Getar Sumut : Edy Rahmayadi Figur Non Visioner dan Miskin Ide
Keterangan Foto:Kerua LSM Gerakkan Rakyat (Getar Sumut) M. Iqbal, (METRORAKYAT.COM/OS)
Bagikan

METRORAKYAT.COM, MEDAN –  Pertarungan kontestasi politik di sumut, Pemilihan Gubernur Sumatera Utara (Pilgubsu 2024)tak lama lagi, figur yg masih mencuat dari beberapa media dan pengamat masih menyajikan sosok Edy Rahmayadi akan kembali mencalonkan. LSM Gerakkan Rakyat (Getar Sumut) M. Iqbal, yang di dampingi Fajar (Sekjend Getar) Sabtu, (06/04) di Cafe DWS, mengatakan bahwa, dalam kurun 5 tahun kepemimpinan Edy Rahmayadi bisa secara objektif. “Kita melihat gaya kepemimpinan serta kebijakan yang lahir dari dirinya yang sama sekali tak mencerminkan kepemimpinan yang pro rakyat, lebih memunculkan gaya arogansi serta pendekatan humanis sama sekali minim dalam menyelesaikan persoalan rakyat yang ada di Sumatera Utara, “ujarnya.

Lebih lanjut, Iqbal menyampaikan, ada beberapa hal yang perlu dinilai dari apa yang dirinya dilakukan khususnya penyelesaian konflik lahan masyarakat dengan pemerintah dan mafia tanah, sama sekali selama menjabat dirinya jangankan memberikan solusi untuk merespon saja sama sekali tak terbesit didalam dirinya.

Padahal masyarakat sumut itu tingkat persolan konflik lahan pertanian paling tinggi.

“Hal ini saya sampaikan karna, saya sendiri dan beberapa kelompok tani merasakan.
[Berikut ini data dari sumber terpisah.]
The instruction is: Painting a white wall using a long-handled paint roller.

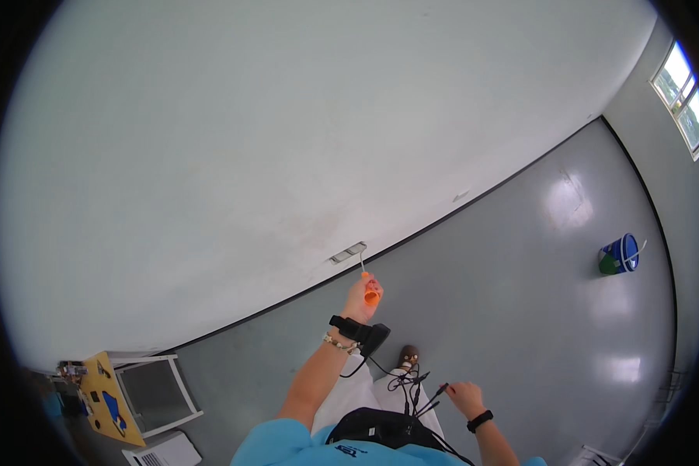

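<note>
My left hand [363, 298] is closed around the orange handle of a paint roller [364, 275]. From the handle a thin metal rod runs up to a pale, banded head [349, 252], which lies at the lower part of the white wall [287, 155]; whether it presses on the wall I cannot tell. A black strap with a dark device and a beaded bracelet circle my left wrist. Lower right, my right hand [466, 398] has its fingers curled at the end of a black cable [433, 398], by a tangle of cables at my waist. A black band is on that wrist.
A blue bucket [618, 255] with a pale handle stands on the grey floor [505, 295] at right. A white-framed table [105, 396] with a yellow top is at lower left, near a white box [167, 450]. A dark skirting strip edges the wall; a window [683, 101] is upper right.
</note>
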`<act>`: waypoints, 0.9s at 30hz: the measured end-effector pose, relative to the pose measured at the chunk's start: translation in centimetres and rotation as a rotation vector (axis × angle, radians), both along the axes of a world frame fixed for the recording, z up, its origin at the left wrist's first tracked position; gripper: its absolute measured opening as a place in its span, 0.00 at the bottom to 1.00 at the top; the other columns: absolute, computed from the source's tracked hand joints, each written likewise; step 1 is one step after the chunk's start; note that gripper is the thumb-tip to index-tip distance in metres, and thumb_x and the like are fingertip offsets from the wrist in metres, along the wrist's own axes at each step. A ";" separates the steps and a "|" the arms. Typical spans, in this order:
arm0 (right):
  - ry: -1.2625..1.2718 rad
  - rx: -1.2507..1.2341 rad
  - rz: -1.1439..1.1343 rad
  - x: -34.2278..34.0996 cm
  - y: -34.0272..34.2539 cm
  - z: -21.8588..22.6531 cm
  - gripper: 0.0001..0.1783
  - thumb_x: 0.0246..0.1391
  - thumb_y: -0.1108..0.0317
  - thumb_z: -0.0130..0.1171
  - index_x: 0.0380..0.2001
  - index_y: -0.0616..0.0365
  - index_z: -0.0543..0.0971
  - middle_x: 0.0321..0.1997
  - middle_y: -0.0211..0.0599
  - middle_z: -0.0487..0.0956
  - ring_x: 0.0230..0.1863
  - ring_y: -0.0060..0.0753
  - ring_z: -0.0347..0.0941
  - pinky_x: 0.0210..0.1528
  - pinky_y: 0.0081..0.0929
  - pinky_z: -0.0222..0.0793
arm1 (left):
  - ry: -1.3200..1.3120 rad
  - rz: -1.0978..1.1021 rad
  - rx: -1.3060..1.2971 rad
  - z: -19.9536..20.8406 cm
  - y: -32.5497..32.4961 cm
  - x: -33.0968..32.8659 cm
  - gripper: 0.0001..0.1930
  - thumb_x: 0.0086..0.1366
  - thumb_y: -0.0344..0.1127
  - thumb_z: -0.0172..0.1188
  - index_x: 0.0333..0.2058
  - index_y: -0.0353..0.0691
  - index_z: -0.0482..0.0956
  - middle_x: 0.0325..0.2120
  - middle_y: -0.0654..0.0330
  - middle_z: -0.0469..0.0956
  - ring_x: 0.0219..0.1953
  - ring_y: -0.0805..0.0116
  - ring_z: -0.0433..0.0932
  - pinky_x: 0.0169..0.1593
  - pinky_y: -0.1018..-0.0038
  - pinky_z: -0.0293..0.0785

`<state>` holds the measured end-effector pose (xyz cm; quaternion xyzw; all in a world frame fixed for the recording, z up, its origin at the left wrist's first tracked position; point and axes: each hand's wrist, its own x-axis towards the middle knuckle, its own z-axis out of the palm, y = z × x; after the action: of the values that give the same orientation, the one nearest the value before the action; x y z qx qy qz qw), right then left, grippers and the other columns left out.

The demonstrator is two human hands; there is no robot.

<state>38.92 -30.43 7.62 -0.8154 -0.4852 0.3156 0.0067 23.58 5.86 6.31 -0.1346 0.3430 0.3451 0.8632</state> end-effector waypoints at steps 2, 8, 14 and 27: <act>-0.013 0.031 0.058 0.8 -0.2 0.5 0.21 0.58 0.51 0.53 0.20 0.54 0.81 0.21 0.44 0.78 0.26 0.52 0.75 0.28 0.45 0.69 | 0.026 0.008 0.061 4.1 -2.0 -0.3 0.06 0.63 0.25 0.55 0.33 0.40 0.66 0.23 0.63 0.67 0.23 0.74 0.67 0.27 0.79 0.66; 0.012 0.159 0.098 3.6 2.0 1.2 0.17 0.58 0.56 0.50 0.25 0.55 0.80 0.25 0.45 0.79 0.31 0.53 0.76 0.31 0.47 0.70 | 0.040 0.040 0.246 14.4 -8.6 -2.2 0.05 0.65 0.26 0.54 0.37 0.38 0.67 0.25 0.64 0.66 0.24 0.78 0.65 0.26 0.83 0.63; -0.005 0.345 0.359 7.3 6.2 4.0 0.20 0.61 0.52 0.48 0.26 0.56 0.78 0.25 0.45 0.78 0.30 0.53 0.75 0.33 0.47 0.69 | 0.058 -0.013 0.433 20.8 -15.6 -4.9 0.10 0.65 0.29 0.54 0.41 0.28 0.67 0.26 0.63 0.68 0.23 0.79 0.64 0.26 0.85 0.60; 0.391 0.592 0.539 2.7 13.6 15.5 0.13 0.60 0.65 0.48 0.34 0.58 0.80 0.23 0.38 0.78 0.23 0.32 0.73 0.30 0.27 0.69 | 0.293 -0.118 0.630 27.6 -25.5 -9.3 0.09 0.66 0.30 0.53 0.43 0.35 0.67 0.23 0.67 0.64 0.18 0.81 0.61 0.22 0.83 0.57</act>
<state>41.59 -16.78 23.08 -0.5478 -0.7395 0.3020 0.2488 14.31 -19.63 33.90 0.2093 0.3468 0.3992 0.8225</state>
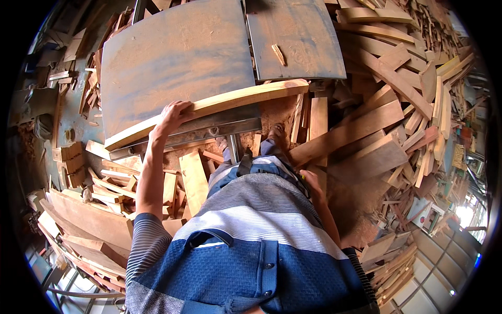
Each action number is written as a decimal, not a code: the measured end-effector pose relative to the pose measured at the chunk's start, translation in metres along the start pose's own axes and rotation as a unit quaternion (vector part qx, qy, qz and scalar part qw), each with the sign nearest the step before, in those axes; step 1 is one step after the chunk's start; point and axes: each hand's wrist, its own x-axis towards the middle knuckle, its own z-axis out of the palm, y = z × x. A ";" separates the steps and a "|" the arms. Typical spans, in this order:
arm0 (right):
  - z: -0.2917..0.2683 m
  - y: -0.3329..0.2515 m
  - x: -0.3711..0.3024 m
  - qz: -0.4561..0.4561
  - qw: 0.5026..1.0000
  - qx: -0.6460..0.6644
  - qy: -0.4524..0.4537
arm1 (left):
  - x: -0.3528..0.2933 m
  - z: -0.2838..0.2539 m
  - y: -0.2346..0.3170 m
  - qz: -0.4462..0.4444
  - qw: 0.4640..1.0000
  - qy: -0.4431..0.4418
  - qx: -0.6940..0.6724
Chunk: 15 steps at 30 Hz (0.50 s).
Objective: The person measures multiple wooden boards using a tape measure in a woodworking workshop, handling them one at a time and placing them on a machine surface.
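Note:
My left hand (172, 116) is closed over a long, pale wooden board (235, 98), fingers across its far side. The board lies slantwise along the near edge of a dusty metal machine table (178, 57), its right end sticking out past the table's corner. Down by my right hip is my right hand (312, 181), fingers curled. A small yellow bit shows beside those fingers; what it belongs to is too hidden to tell.
A second metal table section (303, 44), across a narrow slot, carries a splintered wood scrap (279, 54). Planks (361, 128) are heaped at the right. Offcuts (117, 183) and thick boards (94, 220) crowd the left. Sawdust lies around my feet.

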 end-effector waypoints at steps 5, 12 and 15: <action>0.002 -0.013 0.003 0.024 0.999 -0.020 -0.010 | 0.006 0.007 -0.009 0.049 0.993 0.084 0.064; -0.016 0.053 0.044 0.239 0.970 -0.039 0.002 | 0.003 0.030 -0.016 -0.006 0.990 0.111 0.090; -0.015 0.055 0.046 0.239 0.970 -0.042 -0.001 | 0.000 0.030 -0.009 -0.021 0.989 0.106 0.099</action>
Belum lagi bagaiman dirinya merespon persoalan rakyat ketika beberapa organisasi secara langsung menyampaikan aspirasinya sering sekali Edy Rahmayadi acuh bahkan kalaupun dirinya menerima aspirasi tersebut dengan cara yang kurang humanis. Ditambah banyak proyek jalan provinsi yang tak kunjung terbukti dengan baik, pembangunan khususnya di pembangunan sarana prasarana pendidikan yang tak optimal, serta birokrasi yang carut marut dengan seringnya merotasi jabatan, “sebutnya.

Makanya, sambung dia lagi, disayangkan juga entah apa prestasi yang dihasilkan beliau, tapi masih saja ingin mencalonkan. “Bagi saya, Edy Ramahyadi itu secara figur sudah usang tak perlu lagi tampil dalam kontestasi 2024 pilgubsu. Realita dilapangan bisa dilihat masyarakat sumut yang mana ide kebijakan nya menyentuh masyarakat kecil, bagi saya partai partai cerdas lah melihat jangan rakyat disuguhkan calon miskin prestasi, “katanya.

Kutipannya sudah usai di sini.